Do You have COVID Brain?


MIAMI, Fla. (Ivanhoe Newswire) — For months research has shown how the COVID-19 virus affects the brain, causing infected patients to experience memory loss, difficulty sleeping, and problems focusing. But now, patients who have never had COVID are experiencing the same symptoms. Ivanhoe has details on why this is happening and what can be done to stop it.

Marco Trochez wasn’t caught off guard when he was diagnosed with bipolar disease.

“My dad is bipolar 1. He has bipolar 1 disorder and my sister has bipolar 3 disorder,” explained Trochez.

But what did catch him off guard was COVID-19.

“That sort of brought to me this kind of depression, anxiety, and this like fogginess,” Trochez continued.

He was also unable to sleep, was restless, and had problems focusing. Arthur Bregman, MD is a psychiatrist at Bregman Medical Group and said many of his patients who have never had COVID are experiencing what he has coined COVID psych brain.

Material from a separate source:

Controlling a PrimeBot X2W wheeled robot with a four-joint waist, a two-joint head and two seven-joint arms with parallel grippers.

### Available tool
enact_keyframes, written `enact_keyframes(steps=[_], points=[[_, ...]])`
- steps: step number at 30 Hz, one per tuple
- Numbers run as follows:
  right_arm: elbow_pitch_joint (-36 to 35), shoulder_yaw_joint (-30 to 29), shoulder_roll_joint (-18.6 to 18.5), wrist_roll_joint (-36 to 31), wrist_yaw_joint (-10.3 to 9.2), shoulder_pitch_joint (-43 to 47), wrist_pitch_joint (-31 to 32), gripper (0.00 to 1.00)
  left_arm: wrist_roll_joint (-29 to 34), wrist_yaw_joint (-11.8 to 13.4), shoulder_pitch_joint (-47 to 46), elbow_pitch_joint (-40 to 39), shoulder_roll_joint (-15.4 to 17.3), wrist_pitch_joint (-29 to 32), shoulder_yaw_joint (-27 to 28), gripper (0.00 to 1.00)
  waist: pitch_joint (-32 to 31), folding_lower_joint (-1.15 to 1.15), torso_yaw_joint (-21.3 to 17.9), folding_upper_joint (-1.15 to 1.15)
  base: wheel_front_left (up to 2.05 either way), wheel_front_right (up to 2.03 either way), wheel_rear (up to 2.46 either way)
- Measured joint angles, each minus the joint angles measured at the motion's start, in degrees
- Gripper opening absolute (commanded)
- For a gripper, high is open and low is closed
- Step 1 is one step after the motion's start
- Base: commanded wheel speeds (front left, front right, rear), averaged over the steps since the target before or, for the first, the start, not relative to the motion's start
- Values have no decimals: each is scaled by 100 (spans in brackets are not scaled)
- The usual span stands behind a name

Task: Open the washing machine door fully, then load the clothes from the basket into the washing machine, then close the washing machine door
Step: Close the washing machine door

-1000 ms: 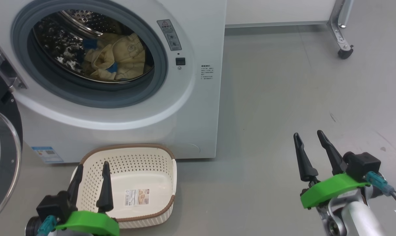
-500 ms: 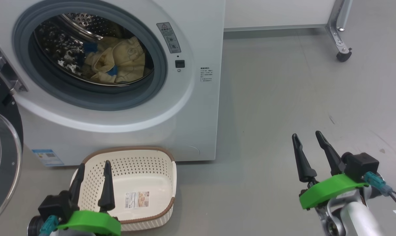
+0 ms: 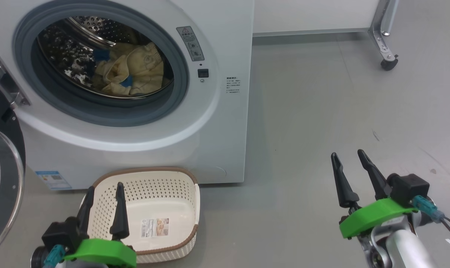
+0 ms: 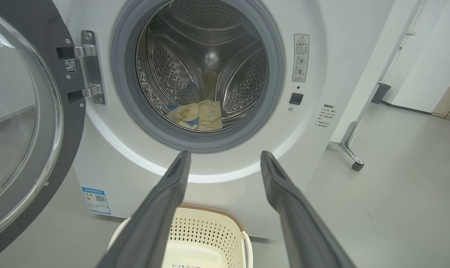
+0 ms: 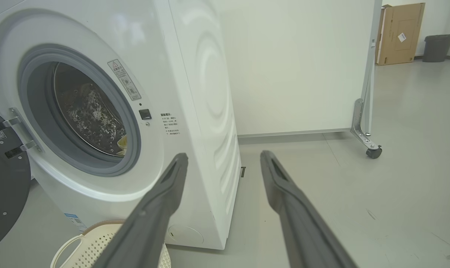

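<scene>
Firstly, the head view: a smooth pale grey floor [image 3: 322,111] carries a big white front-loading washing machine [image 3: 195,141]. Its round, black-rimmed glass door [image 3: 1,178] stands swung open at the left. Soft cream-yellow clothes [image 3: 135,72] lie inside the perforated steel drum [image 3: 61,44]. A small cream perforated plastic basket [image 3: 161,201] sits on the floor just before the machine. The left gripper [image 3: 105,187] hovers over the basket, its 2 dark fingers spread and empty. The right gripper [image 3: 346,152], also spread and empty, hangs over bare floor.

Next, the left wrist view: the clothes rest at the drum's bottom.

Lastly, the right wrist view: a white wheeled partition [image 5: 295,67] stands behind the machine, with a brown cardboard box [image 5: 398,33] and a dark grey bin [image 5: 437,47] beyond.
</scene>
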Motion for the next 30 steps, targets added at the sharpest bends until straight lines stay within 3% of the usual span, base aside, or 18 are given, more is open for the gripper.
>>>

With COVID causing everyone’s anxiety levels to be elevated, “People’s cognitive function are disconnected and they’re foggy,” stated Dr. Bregman.

This can even cause memory problems. Dr. Bregman said people can find relief with the three R’s. The first is relationships.

“Go talk to a friend. Take a break,” shared Dr. Bregman.

Keeping a routine promotes good mental health. Set aside a particular time for work and exercise. The last R resilience, or the ability to bounce back, can be achieved by maintaining routines and relationships. But if the symptoms are severe …

“Those people may want to see a therapist,” said Dr. Bregman.

Marco works with his therapist on his COVID psych brain and is feeling much better now.

“Awareness, meditation helps a lot,” exclaimed Marco.

Giving himself and his pup, Pi, peace of mind.

Dr. Bregman said people who already have other mental conditions, such as anxiety or depression are more prone to COVID psych brain.

Contributors to this news report include: Milvionne Chery, Producer; Roque Correa, Editor; and, Judy Reich, Videographer.

REPORT #2814

BACKGROUND: Brain fog is a type of cognitive dysfunction which involves memory problems, lack of mental clarity, poor concentration, and the inability to focus. Some people also describe it as mental fatigue. Sometimes, the severity of brain fog can interfere with work or school. Chronic stress can cause mental fatigue. When your brain is exhausted, it becomes harder to think, reason, and focus. Poor sleep quality can also interfere with how well your brain functions. Sleeping too little can lead to poor concentration and cloudy thoughts. Hormonal changes can also trigger brain fog and affect memory and cause short-term cognitive impairment. If you have food allergies or sensitivities, brain fog may develop after eating certain foods like MSG, aspartame, peanuts, or dairy. Brain fog may be a known side effect of some medications. And, medical conditions associated with inflammation, fatigue, or changes in blood glucose level can also cause mental fatigue.


BRAIN FOG AND COVID: The term “brain fog” is one that more and more experts are using to describe a cluster of neurological symptoms that a lot of people who have had COVID-19 go on to experience for months after first being infected. These symptoms include memory and concentration problems, a general lack of sharpness, headaches, poor sleep, anxiety, and other lingering symptoms that seem rooted in the brain. A study published in the Journal of Infection, reported on a group of doctors who followed up with 120 former COVID patients three months after hospital discharge. They found around 1 in 3 said that memory loss was a persistent issue, and 28% said they still had problems concentrating. Another report, published by researchers at Indiana University, surveyed more than 1,500 COVID patients, and they were still experiencing concentration and memory. One of the leading explanations for brain fog and other lingering COVID-related brain symptoms involves the immune system’s reaction to the infection. “When the immune system gets revved up in response to a virus, there could be a cytokine explosion in the brain that does all types of damage,” says Leonard Jason, PhD, a professor of clinical psychology and director of the Center for Community Research at DePaul University. “So the immune system has the hit, and then it does the structural damage to the brain.”


STRATEGIES TO OVERCOME BRAIN FOG: Psychologist, Dr. Yvonne Thomas, PhD, explains that pandemic brain fog is caused by living through a period of intense, on-going stress and unknown variables that impact every single moment of our lives. There are some strategies that she says can help break through the exhaustion. Movement is essential not only to our physical health but our mental and emotional well-being. During this time, it’s vital to work in some exercise, even 30 minutes a day, to keep your brain happy. Prioritizing mindfulness by blocking time to meditate, practice deep breathing, and other soothing tactics can help. By doing this, we force ourselves to live in the present moment, helping to eliminate other thoughts and worries. If you can’t seem to boost your own creativity or get out of a funk, Thomas says seeking a therapist who specializes in work-related issues can be beneficial. “With the pandemic causing or exacerbating emotional issues which already existed for a person, it is important for him or her to properly deal with one’s feelings and become knowledgeable of healthier ways to better cope,” Thomas said.